I had long been impressed by the writings of former Anglophone colonies, and had begun publishing on South African drama, especially Athol Fugard (I wrote the first book on his work), and I proposed including a play by him and two black actors on a new Modern European Drama course. It did not strictly fill the bill, but after much debate the team agreed to include it as ‘political drama’, beside Brecht and John Arden, and in 1977 Sizwe Bansi is Dead became the first of the ‘New Writings’ to enter the curriculum. The student response, especially to the TV version, was tremendous.

This strengthened my resolve to propose other ‘post-colonial’ (as they were starting to be called) texts for the curriculum.  Our new third-level ‘Literature in the Modern World’ course offered the opportunity. With Angus Calder, Dinah Birch and Richard Allen, we wrote ‘blocks’ of teaching material on poetry, prose and drama from West Africa, the Caribbean and India, adopting the phrase ‘literatures in English’ instead of English Literature, to encourage an awareness of growing debates about the origin and nature of contemporary literary studies, and to prevent writings from abroad being ghettoised. We developed a related summer school at York, and I edited a reader of critical essays and documents, widely used outside the OU and revised for a second edition which remains in print with sales of over 60,000.

‘Literature in the Modern World’ was four years in the making and served some 10,000 students before being replaced by another Twentieth Century Literature course, chaired by Suman Gupta, which continued to highlight current debates, while incorporating texts dealing with contemporary society, now inevitably including writings from beyond as well as within the UK, by migrants as well as by long-established citizens.  In terms of quality as well as relevance, the work of authors as diverse as Chinua Achebe, Derek Walcott, Nadine Gordimer, Grace Nichols and Abdulrazak Gurnah was always going to have an impact.

At the same time, I joined History colleagues to set up a ‘project’-based ‘fourth-level’ course, with several lines involving minimal teaching material but substantial reading and set texts, aimed at bridging undergraduate and postgraduate levels (the MA was still in its infancy) through more independent student work. We taught the courses we were creating, believing it had always been a blunder to allow fulltime OU academics to create courses and appoint and monitor tutors (ALs) without teaching face-to-face themselves, and not only at occasional day and summer schools. The result was hugely rewarding for all concerned, producing students who did go on to postgraduate work, although numbers were inevitably limited by the nature of the provision.
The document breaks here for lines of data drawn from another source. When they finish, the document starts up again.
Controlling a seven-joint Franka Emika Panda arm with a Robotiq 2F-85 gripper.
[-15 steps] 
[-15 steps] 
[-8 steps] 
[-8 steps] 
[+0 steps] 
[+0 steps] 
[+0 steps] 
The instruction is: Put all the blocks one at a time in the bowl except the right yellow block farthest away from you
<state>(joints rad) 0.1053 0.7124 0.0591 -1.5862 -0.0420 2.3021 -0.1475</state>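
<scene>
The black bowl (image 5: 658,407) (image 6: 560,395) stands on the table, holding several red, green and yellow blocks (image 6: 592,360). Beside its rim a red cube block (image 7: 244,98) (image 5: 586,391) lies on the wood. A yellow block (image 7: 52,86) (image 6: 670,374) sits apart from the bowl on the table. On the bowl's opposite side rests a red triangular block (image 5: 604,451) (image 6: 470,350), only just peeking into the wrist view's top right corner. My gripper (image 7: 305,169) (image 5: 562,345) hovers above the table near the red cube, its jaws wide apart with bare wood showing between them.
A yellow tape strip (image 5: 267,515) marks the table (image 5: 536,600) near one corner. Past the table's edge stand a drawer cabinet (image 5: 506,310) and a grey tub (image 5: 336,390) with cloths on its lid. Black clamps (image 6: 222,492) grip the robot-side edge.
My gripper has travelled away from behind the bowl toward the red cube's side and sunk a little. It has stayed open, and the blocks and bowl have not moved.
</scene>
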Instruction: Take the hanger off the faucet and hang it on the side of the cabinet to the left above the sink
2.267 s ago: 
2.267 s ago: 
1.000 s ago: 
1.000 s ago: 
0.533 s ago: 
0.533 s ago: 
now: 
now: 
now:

Yet with the Department personnel expanding under my headship to include fellow experts like Robert Fraser, David Johnson and Susheila Nasta, it had become possible for a wider range of texts, voices and countries to be included on my project course (‘Post-Colonial Literatures in English’).  At the same time, while involved in setting up a Singapore version of the Arts program, I engaged with Ban Kah Choon of the National University there to write a Singapore version of the course focusing on local authors and texts to ensure their voices were dominant, not just ours from the UK. Without a course team, the results were uneven: it was difficult to replicate the depth and accessibility of the UK-based course.

University teaching material should always be informed by research, and it seemed natural to set up a research group while developing these initiatives – although as one colleague remarked at the time, mine was at first a group of one.  I was not fazed, and the Postcolonial Research Group has now survived for many years, organizing seminars, raising substantial funds from UK research bodies, and creating a Departmental culture in touch with developments in this still vital area of present-day literary study, whatever it is called – ‘world literatures’ is a recent favourite. The skills involved in critical reading are transferable, and the point remains to highlight the issues raised by any study of literature with texts suggestive of experiences beyond narrowly-defined European national cultures, through teaching that recognizes the claims of history and politics as well as aesthetics.  Or so I believe.